Choose TREE_EXPANSION_FILTER_ALPHA = 0.9

TREE_EXPANSION_THRESHOLD

This is the threshold (range 0-1) above which the $f_{global}$ score will begin the tree expansion decision process. This threshold should be chosen high enough to not be easily triggered by minor changes in node operating behavior, but not so high that the security efficiency becomes unacceptably low.

Choose TREE_EXPANSION_THRESHOLD = 0.5

TREE_EXPANSION_TRIGGER_WINDOW

Once all chains have confirmed $f_{global}$ above TREE_EXPANSION_THRESHOLD, this is the number of consecutive prime blocks that $f_{global}$ must remain above the threshold to confirm the decision to expand the tree.

Choose TREE_EXPANSION_TRIGGER_WINDOW = 144 prime blocks (apprx 24hrs at 10m prime block time)

TREE_EXPANSION_WAIT_COUNT

Once the network has confirmed the decision to expand the tree, this is the number of prime blocks to wait until the expansion is activated. This should be chosen to give node operators some time to adjust their infrastructure, if needed, to account for the upcoming network change.
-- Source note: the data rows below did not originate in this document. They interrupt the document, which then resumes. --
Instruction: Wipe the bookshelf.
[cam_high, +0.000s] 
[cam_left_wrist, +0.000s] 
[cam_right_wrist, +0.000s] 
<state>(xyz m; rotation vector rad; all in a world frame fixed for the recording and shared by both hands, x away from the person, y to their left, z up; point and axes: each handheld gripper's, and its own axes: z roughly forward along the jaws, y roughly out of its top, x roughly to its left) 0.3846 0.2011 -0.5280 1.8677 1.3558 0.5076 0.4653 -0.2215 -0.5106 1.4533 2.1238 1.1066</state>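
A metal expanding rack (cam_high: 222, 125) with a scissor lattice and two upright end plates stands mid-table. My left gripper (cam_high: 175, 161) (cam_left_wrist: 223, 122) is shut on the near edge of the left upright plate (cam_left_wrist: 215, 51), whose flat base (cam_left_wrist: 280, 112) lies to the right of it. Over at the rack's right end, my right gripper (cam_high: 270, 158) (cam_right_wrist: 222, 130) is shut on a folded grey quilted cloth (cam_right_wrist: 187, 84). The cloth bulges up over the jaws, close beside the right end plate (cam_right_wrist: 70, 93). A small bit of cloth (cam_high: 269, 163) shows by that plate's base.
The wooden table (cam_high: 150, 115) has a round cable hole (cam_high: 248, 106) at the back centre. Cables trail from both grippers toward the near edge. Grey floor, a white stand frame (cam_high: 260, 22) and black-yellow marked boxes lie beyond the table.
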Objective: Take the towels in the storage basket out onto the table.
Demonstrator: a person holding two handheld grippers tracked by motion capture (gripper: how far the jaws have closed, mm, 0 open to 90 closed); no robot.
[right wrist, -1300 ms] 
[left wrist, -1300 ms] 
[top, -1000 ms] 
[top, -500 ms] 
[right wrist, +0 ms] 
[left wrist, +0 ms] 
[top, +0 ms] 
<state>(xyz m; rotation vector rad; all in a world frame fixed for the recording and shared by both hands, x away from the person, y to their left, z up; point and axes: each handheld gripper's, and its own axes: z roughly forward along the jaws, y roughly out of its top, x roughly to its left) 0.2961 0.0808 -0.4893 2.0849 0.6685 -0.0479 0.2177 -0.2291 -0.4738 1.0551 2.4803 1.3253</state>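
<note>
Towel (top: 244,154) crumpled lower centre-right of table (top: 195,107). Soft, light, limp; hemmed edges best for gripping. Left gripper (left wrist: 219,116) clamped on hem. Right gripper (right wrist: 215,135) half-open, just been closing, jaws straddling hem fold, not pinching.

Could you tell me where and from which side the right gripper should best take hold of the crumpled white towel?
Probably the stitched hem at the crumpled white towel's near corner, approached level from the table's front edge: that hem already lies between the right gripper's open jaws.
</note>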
Choose TREE_EXPANSION_WAIT_COUNT = 1024 prime blocks (apprx 1 week at 10m prime block time)

TRANSACTION_WAIT_COUNT

Once a new chain has been added to the network, no chain may sent cross-chain transactions to it, until it has at least TRANSACTION_WAIT_COUNT blocks built upon the new chain's first coincident prime block.

Choose TRANSACTION_WAIT_COUNT = 1024 prime blocks (apprx 1 week at 10m prime block time)

Copyright

This QIP licensed under the BSD 2-clause license.